We are seeing practically everyday how Congress is bought off by the Banks and yet we do nothing. How can you expect to be taken seriously by the executive branch and the judicial branch of goveornment charged with enforcing the laws? If you are doing nothing and complaining, it’s time to get off the couch and do something with the Occupy Movement or your own private war with the banks. If you are not complaining, you should be — because this tsunami is about to hit the front door of your house too whether you are making the payments or not.

The power of the new aristocracy in American and European politics is felt around the globe. People are suffering in the U.S., Ireland, France, Spain, Italy, Greece and other places because the smaller banks in all those countries got taken to the cleaners by huge conglomerate Wall Street Banks. Ireland is reporting foreclosures and defaults at record rates.

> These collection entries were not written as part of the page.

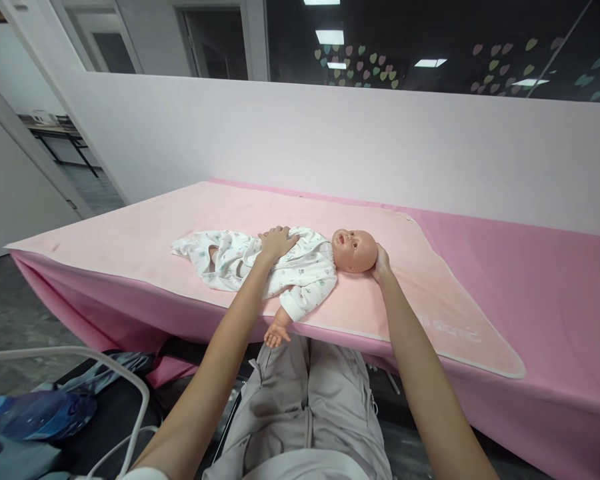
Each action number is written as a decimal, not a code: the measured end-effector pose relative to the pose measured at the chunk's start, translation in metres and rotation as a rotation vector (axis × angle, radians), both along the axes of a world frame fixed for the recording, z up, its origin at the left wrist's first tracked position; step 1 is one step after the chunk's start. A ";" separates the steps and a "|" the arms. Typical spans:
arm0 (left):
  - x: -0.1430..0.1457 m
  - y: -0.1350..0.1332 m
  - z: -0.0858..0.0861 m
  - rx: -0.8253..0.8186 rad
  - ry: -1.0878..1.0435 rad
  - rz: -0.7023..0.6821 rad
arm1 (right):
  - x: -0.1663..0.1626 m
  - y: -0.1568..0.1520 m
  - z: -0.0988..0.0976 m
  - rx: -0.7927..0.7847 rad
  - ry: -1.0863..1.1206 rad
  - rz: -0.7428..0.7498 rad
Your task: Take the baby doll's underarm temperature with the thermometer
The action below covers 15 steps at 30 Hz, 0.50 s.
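A baby doll (356, 251) lies on its back across the padded pink table, its head to the right. It wears a white suit (310, 267) with a small print. My left hand (278, 243) rests flat on the doll's middle, fingers spread. Cupped against the crown of the head is my right hand (380, 261), its fingers partly hidden behind and under it. One doll arm (279, 328) hangs over the near edge, palm up. The suit's leg part (195, 248) stretches out to the left.
A pale pink mat (460, 320) covers much of the pink-draped table (545, 287). Behind it stands a white wall (380, 147) with dark glass above. At lower left, a water bottle (45, 412) lies on a black seat beside a white cable (143, 393).
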<state>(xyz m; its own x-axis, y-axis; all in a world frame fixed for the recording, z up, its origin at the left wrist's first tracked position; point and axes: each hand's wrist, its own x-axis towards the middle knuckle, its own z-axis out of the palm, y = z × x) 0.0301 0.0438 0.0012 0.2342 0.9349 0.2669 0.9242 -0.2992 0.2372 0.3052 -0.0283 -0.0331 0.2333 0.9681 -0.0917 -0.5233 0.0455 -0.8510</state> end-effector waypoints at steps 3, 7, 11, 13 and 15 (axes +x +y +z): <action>0.000 -0.001 0.000 -0.004 0.001 -0.003 | 0.000 0.001 -0.001 -0.001 -0.001 -0.001; 0.000 0.000 0.000 0.001 -0.004 0.006 | 0.001 0.001 -0.001 -0.017 -0.009 -0.040; 0.000 0.000 -0.001 0.004 -0.006 0.000 | 0.000 0.000 0.000 -0.020 0.000 -0.026; 0.000 0.000 -0.001 0.013 -0.010 -0.005 | -0.001 -0.001 0.001 -0.031 0.000 -0.038; 0.000 -0.001 -0.001 0.017 -0.010 -0.004 | -0.001 -0.001 0.001 -0.036 -0.003 -0.044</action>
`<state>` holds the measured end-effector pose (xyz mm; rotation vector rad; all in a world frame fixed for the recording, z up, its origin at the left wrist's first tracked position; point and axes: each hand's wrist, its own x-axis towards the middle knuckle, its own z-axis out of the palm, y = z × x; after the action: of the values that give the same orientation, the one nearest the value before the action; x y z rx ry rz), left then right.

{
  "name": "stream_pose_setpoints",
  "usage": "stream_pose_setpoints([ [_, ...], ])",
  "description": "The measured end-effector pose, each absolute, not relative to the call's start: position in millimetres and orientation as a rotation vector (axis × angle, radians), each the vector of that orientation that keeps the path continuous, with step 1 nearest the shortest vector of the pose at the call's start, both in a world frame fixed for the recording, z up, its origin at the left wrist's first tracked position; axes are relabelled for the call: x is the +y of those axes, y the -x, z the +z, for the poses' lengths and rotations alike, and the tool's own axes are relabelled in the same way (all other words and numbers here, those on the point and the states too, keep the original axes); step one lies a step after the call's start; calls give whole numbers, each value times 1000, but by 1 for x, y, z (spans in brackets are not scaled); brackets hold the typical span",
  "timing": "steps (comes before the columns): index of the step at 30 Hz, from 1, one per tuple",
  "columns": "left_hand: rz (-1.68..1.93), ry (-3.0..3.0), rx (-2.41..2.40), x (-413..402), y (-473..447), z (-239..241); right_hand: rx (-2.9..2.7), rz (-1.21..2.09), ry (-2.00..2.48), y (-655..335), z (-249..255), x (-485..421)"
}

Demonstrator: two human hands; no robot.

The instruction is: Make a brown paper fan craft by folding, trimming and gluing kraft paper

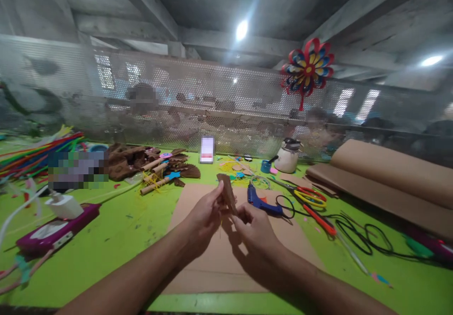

It was fraud with an effect far greater than any other act of domestic or international terrorism. And it isn’t just about money either. Suicides, domestic violence ending in death and mental illness are pandemic. And nobody cares about the little guy because the little guy is just fuel for the endless appetite of Wall Street. 

If Obama rreally wants to galvanize the electorate, he must be proactive on the fierce urgency of NOW! Those were his words when he was a candidate and he owes us action because that urgency was felt in 2008 and is a vice around everyone’s neck now.

JPMorgan Chase & the Senator’s Short Sale:

It’s Hypocritical –But Is It Corrupt?

By Richard (RJ) Eskow

There’s a lot we have yet to learn about the story of Sen. Mike Lee, Tea Party Republican of Utah, and America’s largest bank. But we already know something’s very, very wrong:

Why is it that most Americans can’t get a principal reduction from Chase or any other bank, but JPMorgan Chase was so very flexible with a sitting member of the United States Senate?

The hypocrisy from Sen. Lee and JPMorgan Chase CEO Jamie Dimon overfloweth. But does the Case of the Senator’s Short Sale rise to the level of full-blown corruption? We won’t know until we get some answers.

People should be demanding those answers now.

When Jamie Met Mike

It’s not a pretty picture: In one corner is the Senator who wants to strike down Federal child labor laws and offer American residency to any non-citizen who buys a home with cash. In the other is the bank whose CEO said that the best way to relieve the crushing burden of debt on homeowners is by seizing their homes.

“Giving debt relief to people that really need it,” said Dimon, “that’s what foreclosure is.” That comment is Dickensian in its insensitivity – and Dimon’s bank offered real relief to the Senator from Utah.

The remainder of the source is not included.